Cantargia reported new clinical and biomarker data in further support of nadunolimab (CAN04) for treatment of pancreatic cancer (PDAC). Updated results in first-line combination with chemotherapy, as well as new results in late-stage monotherapy, show the strongest efficacy in patients with high levels of IL1RAP, the target of nadunolimab. Biomarker data consolidate these observations as levels of IL1RAP increase during PDAC development and appear to be linked to specific KRAS mutations associated with aggressive disease.

These data will be presented at the AACR Special Conference: Pancreatic Cancer 2023, 27-30 September. In the clinical phase I/IIa trial CANFOUR, a total of 23 late-stage PDAC patients received nadunolimab monotherapy, typically after failure on at least two previous chemotherapy regimens. Of these, IL1RAP levels were assessed in tumor biopsies taken before treatment from 17 patients, categorized as either IL1RAP high or IL1RAP low.

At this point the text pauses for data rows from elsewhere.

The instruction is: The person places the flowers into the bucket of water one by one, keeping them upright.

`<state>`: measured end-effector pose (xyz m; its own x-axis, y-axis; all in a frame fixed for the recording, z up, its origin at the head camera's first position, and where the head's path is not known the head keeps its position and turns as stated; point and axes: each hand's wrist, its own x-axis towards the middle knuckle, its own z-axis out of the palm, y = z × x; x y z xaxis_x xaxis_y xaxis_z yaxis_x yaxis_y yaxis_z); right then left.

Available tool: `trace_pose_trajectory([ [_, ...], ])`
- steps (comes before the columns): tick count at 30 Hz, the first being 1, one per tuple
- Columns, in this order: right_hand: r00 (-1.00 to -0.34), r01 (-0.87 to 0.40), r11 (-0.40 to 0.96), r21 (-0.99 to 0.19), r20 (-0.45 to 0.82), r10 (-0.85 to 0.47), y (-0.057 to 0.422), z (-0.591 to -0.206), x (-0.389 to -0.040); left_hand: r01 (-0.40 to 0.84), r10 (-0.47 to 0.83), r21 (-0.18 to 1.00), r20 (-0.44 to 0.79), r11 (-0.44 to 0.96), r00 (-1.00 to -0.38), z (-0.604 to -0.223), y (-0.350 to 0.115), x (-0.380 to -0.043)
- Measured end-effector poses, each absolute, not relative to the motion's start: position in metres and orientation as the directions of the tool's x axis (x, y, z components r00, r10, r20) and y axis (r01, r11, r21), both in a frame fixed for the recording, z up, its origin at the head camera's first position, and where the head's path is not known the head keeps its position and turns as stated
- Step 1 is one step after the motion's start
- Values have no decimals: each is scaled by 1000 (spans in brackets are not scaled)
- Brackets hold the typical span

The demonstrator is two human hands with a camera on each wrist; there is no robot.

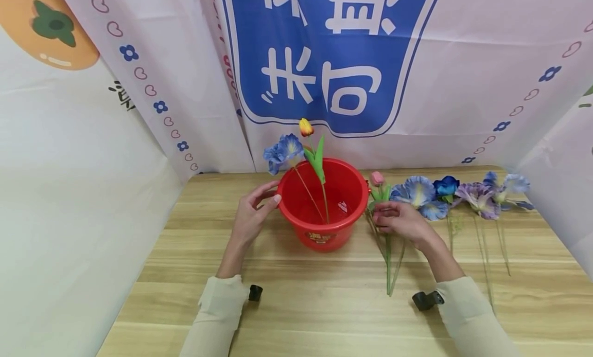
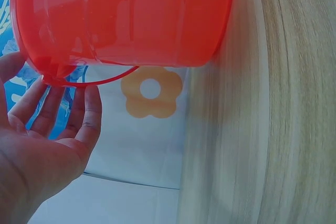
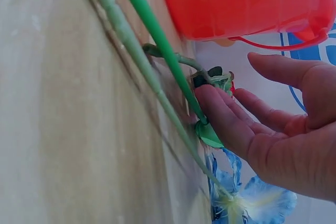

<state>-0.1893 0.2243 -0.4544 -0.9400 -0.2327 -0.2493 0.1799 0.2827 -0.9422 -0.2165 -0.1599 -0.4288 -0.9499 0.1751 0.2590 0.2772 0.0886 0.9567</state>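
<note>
My left hand [image 1: 252, 213] holds the rim of a red bucket [image 1: 319, 238] at its left side, thumb on the rim and fingertips outside by the handle joint. Inside the bucket lean a blue artificial flower [image 1: 284, 150] and a yellow-red tulip [image 1: 306, 127]. My right hand [image 1: 403, 224] is over several stems right of the bucket, beside a pink tulip [image 1: 377, 178]. In the right wrist view, its thumb stands away from the fingers, whose tips are near a green stem [image 3: 173, 66]; contact is unclear. A blue ruffled flower [image 3: 268, 203] lies below that hand.
Right of my hand lie a light-blue flower [image 1: 419, 190], a dark-blue rose [image 1: 446, 186] and a purple flower [image 1: 479, 198], stems toward me. The wooden table [image 1: 324, 305] meets printed white cloth [image 1: 463, 89] behind. Black wrist cameras [image 1: 427, 300] sit by both sleeves.
</note>
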Motion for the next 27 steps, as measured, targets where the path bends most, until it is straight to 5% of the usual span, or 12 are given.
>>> trace_pose_trajectory([
  [27, -908, 272, 249, -930, -334, -255, 217, -464, -190, 285, 177, 954, 266, 96, -948, -430, -160, -218],
])
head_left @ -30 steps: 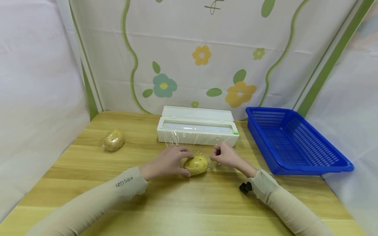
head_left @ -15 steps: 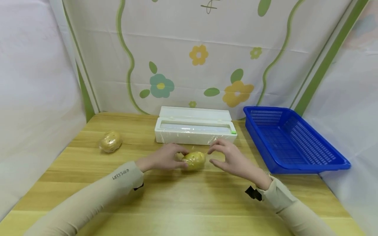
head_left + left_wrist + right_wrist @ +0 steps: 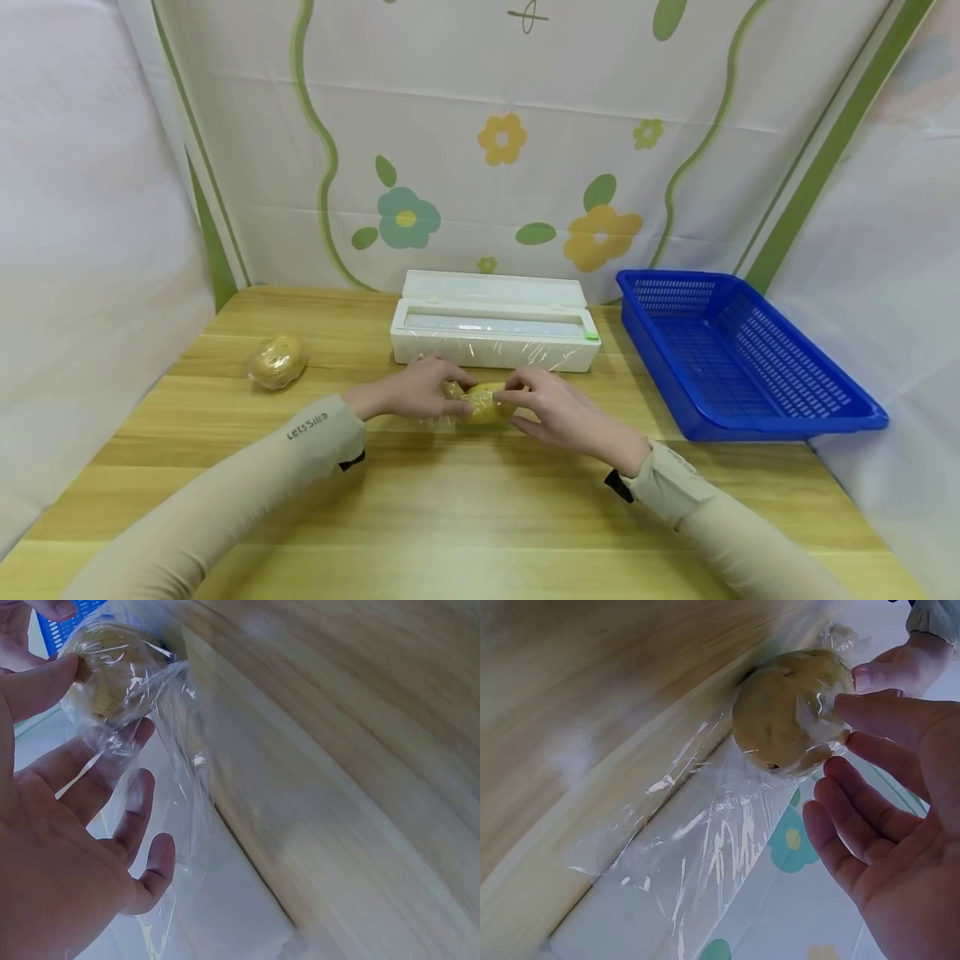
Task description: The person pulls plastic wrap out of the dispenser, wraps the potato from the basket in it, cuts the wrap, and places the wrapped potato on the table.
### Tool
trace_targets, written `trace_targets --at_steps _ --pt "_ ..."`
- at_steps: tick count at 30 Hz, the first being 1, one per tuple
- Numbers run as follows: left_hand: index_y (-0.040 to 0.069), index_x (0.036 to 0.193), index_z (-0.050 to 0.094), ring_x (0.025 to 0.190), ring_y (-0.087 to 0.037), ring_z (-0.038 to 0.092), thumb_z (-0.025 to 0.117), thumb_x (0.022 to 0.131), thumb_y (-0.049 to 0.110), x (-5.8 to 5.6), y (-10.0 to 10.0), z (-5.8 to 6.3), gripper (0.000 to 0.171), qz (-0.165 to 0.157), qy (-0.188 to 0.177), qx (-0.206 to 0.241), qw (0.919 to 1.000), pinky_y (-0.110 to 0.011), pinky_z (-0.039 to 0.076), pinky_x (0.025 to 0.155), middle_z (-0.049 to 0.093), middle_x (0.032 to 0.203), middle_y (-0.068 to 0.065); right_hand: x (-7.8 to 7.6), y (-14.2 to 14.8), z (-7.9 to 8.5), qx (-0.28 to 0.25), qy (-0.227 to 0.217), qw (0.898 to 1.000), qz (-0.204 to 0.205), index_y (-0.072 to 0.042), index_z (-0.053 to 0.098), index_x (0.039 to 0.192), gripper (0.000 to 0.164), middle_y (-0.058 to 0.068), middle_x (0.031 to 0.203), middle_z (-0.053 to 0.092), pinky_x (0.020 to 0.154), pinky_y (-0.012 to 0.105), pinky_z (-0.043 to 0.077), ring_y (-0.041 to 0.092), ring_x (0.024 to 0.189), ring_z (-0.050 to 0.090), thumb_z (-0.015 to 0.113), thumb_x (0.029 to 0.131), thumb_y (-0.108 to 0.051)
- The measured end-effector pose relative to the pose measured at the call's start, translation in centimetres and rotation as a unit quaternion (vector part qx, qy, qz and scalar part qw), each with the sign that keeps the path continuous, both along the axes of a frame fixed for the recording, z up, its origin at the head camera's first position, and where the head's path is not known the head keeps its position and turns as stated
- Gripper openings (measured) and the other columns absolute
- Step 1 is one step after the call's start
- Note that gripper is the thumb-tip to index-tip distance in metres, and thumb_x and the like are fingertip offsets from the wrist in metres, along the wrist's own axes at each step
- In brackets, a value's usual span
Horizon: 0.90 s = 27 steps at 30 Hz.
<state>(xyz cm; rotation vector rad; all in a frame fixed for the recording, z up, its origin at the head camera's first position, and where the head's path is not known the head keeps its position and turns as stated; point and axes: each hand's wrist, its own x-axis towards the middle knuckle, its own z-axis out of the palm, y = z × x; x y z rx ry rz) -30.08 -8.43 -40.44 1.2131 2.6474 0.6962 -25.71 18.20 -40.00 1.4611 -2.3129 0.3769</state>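
The film-wrapped potato (image 3: 784, 712) sat near mid-table, betw. both hands, just in front of the white box; L hand (image 3: 412, 393) gripped its left end, thumb on the near side, as it had half a sec earlier; R hand (image 3: 558, 408), apart from it then, now touched the right end w/ bent fingers, though whether it pinched film or just pressed, couldn't tell; clear film (image 3: 731, 840) hung loose beside the potato, its full outline hard to trace; potato ends partly hidden by fingers in the head view; sleeves (image 3: 262, 471) cut off at the frame's bottom; white box (image 3: 495, 352) had its lid (image 3: 491, 288) up, a green tab at the right end; 2nd wrapped potato (image 3: 277, 362) well apart, left; blue basket (image 3: 795, 432) right, jutting past the table edge; table (image 3: 480, 517) stretched wide betw. the forearms; flowered cloth (image 3: 450, 75) closed off the back.
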Motion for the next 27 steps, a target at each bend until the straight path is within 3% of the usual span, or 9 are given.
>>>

Notably, IL1RAP high patients had stronger clinical benefit compared to IL1RAP low patients, including prolonged median overall survival (5.8 vs 2.6 months; p=0.078) and progression-free survival (iPFS 3.6 vs 1.6 months; p=0.0073), indicating target engagement by nadunolimab leading to antitumor activity. Similar observations were made for the 73 first-line patients treated with a combination of nadunolimab and gemcitabine/nab-paclitaxel in CANFOUR, although as expected the median survival was generally longer compared to the late-stage patients. Significantly prolonged median overall survival was observed in IL1RAP high compared to IL1RAP low patients (14.2 vs 10.6 months; p=0.026), with a trend for higher response rates, with deeper and more durable responses.

These results are complemented by biomarker data obtained from publicly available gene databases, in collaboration with experts in PDAC, as well as molecular profiling data from pancreatic cancer patients included in the Know Your Tumor programme by Pancreatic Cancer Action Network (PanCAN). Collectively, the biomarker data show that levels of IL1RAP, as well as IL-1alpha and IL-1beta which signal via IL1RAP, are increased in PDAC tumors compared to healthy pancreas. Further, the highest levels of IL1RAP were observed in late-stage PDAC tumors, and patients with high IL1RAP levels had shorter overall survival.

Notably, high IL1RAP levels also correlated with the presence of KRAS mutations, in particular G12D, which is the most common KRAS mutation in PDAC. This is a key finding as KRAS mutations are considered a crucial component for disease progression in PDAC, and few effective therapies for targeting such mutations have been developed.